Content starts
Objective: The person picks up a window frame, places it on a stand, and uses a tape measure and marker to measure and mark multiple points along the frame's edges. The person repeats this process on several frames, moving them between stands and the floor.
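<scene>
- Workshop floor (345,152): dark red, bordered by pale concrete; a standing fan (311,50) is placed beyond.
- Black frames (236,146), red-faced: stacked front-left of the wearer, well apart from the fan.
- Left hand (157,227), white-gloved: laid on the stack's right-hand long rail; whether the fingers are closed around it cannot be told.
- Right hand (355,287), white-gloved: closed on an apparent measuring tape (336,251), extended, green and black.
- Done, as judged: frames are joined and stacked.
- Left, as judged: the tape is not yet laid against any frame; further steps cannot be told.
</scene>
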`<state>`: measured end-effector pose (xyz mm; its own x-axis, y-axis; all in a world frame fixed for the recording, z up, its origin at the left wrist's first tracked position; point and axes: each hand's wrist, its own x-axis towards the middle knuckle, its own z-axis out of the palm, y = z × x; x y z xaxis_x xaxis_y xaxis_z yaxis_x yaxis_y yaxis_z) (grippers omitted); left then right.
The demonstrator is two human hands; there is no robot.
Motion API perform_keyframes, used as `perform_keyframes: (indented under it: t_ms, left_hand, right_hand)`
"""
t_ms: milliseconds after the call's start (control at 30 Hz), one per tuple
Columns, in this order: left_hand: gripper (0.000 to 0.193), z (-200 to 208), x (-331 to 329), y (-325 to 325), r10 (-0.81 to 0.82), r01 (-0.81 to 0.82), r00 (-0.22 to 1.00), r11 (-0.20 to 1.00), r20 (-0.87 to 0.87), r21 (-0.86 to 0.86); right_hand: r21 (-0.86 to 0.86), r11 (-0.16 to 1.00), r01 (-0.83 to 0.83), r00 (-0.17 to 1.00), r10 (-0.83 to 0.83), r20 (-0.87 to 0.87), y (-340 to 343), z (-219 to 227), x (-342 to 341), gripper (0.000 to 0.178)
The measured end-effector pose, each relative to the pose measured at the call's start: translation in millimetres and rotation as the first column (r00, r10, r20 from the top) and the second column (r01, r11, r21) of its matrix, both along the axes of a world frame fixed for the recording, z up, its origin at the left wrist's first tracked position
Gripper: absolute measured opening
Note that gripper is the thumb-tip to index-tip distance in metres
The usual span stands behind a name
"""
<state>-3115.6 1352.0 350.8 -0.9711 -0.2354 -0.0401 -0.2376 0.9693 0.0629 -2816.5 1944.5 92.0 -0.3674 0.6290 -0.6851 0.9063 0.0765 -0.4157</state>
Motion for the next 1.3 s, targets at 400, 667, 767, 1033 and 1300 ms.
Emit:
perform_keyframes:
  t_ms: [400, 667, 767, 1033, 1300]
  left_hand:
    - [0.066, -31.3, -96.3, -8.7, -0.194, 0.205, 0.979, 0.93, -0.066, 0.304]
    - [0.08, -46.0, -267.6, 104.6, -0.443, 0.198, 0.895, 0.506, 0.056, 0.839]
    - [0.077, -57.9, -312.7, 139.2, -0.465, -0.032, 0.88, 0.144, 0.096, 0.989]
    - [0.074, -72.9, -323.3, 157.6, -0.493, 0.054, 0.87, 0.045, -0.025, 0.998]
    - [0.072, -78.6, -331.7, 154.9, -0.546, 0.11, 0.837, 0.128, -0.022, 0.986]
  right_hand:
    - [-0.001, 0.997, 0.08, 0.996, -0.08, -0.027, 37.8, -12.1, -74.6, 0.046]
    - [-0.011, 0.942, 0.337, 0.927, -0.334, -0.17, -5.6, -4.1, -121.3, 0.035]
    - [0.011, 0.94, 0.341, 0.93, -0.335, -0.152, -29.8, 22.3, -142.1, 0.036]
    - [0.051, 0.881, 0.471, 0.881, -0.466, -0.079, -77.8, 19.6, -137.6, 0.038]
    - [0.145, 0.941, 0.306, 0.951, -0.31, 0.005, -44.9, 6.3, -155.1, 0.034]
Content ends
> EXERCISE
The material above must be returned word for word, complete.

> RESULT
Objective: The person picks up a window frame, places it on a stand, and uses a tape measure and marker to measure and mark multiple points along the frame's edges. The person repeats this process on several frames, moving them between stands and the floor.
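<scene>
- Workshop floor (345,152): dark red, bordered by pale concrete; a standing fan (311,50) is placed beyond.
- Black frames (236,146), red-faced: stacked front-left of the wearer, well apart from the fan.
- Left hand (157,227), white-gloved: laid on the stack's right-hand long rail; whether the fingers are closed around it cannot be told.
- Right hand (355,287), white-gloved: closed on an apparent measuring tape (336,251), extended, green and black.
- Done, as judged: frames are joined and stacked.
- Left, as judged: the tape is not yet laid against any frame; further steps cannot be told.
</scene>
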`<state>`: measured end-effector pose (xyz mm; its own x-axis, y-axis; all in a world frame fixed for the recording, z up, its origin at the left wrist's first tracked position; point and axes: each hand's wrist, its own x-axis towards the middle knuckle, its own z-axis out of the palm, y = z × x; x y z xaxis_x xaxis_y xaxis_z yaxis_x yaxis_y yaxis_z) (grippers omitted); left then right.
The demonstrator is two human hands; there is no robot.
Motion API perform_keyframes, used as `perform_keyframes: (indented under it: t_ms, left_hand, right_hand)`
"""
t_ms: milliseconds after the call's start (control at 30 Hz), one per tuple
Columns, in this order: left_hand: gripper (0.000 to 0.193), z (-200 to 208), x (-331 to 329), y (-325 to 325), r10 (-0.81 to 0.82), r01 (-0.81 to 0.82), r00 (-0.22 to 1.00), r11 (-0.20 to 1.00), r20 (-0.87 to 0.87), r21 (-0.86 to 0.86); right_hand: r21 (-0.86 to 0.86), r11 (-0.16 to 1.00), r01 (-0.83 to 0.83), r00 (-0.17 to 1.00), r10 (-0.83 to 0.83), r20 (-0.87 to 0.87), y (-340 to 343), z (-219 to 227), x (-342 to 341), gripper (0.000 to 0.178)
The measured end-effector pose, each relative to the pose measured at the call's start: translation in millimetres and rotation as the first column (r00, r10, r20 from the top) and the second column (r01, r11, r21) of its matrix, both along the axes of a world frame fixed for the recording, z up, its origin at the left wrist's first tracked position
Gripper: absolute measured opening
Note that gripper is the thumb-tip to index-tip distance in metres
The usual span stands behind a name
"""
<state>-3115.6 1352.0 350.8 -0.9711 -0.2354 -0.0401 -0.2376 0.9693 0.0629 -2816.5 1944.5 92.0 -0.3674 0.6290 -0.6851 0.9063 0.0765 -0.4157</state>
Motion for the next 1.3 s, targets at 400, 667, 767, 1033 and 1300 ms.
Emit:
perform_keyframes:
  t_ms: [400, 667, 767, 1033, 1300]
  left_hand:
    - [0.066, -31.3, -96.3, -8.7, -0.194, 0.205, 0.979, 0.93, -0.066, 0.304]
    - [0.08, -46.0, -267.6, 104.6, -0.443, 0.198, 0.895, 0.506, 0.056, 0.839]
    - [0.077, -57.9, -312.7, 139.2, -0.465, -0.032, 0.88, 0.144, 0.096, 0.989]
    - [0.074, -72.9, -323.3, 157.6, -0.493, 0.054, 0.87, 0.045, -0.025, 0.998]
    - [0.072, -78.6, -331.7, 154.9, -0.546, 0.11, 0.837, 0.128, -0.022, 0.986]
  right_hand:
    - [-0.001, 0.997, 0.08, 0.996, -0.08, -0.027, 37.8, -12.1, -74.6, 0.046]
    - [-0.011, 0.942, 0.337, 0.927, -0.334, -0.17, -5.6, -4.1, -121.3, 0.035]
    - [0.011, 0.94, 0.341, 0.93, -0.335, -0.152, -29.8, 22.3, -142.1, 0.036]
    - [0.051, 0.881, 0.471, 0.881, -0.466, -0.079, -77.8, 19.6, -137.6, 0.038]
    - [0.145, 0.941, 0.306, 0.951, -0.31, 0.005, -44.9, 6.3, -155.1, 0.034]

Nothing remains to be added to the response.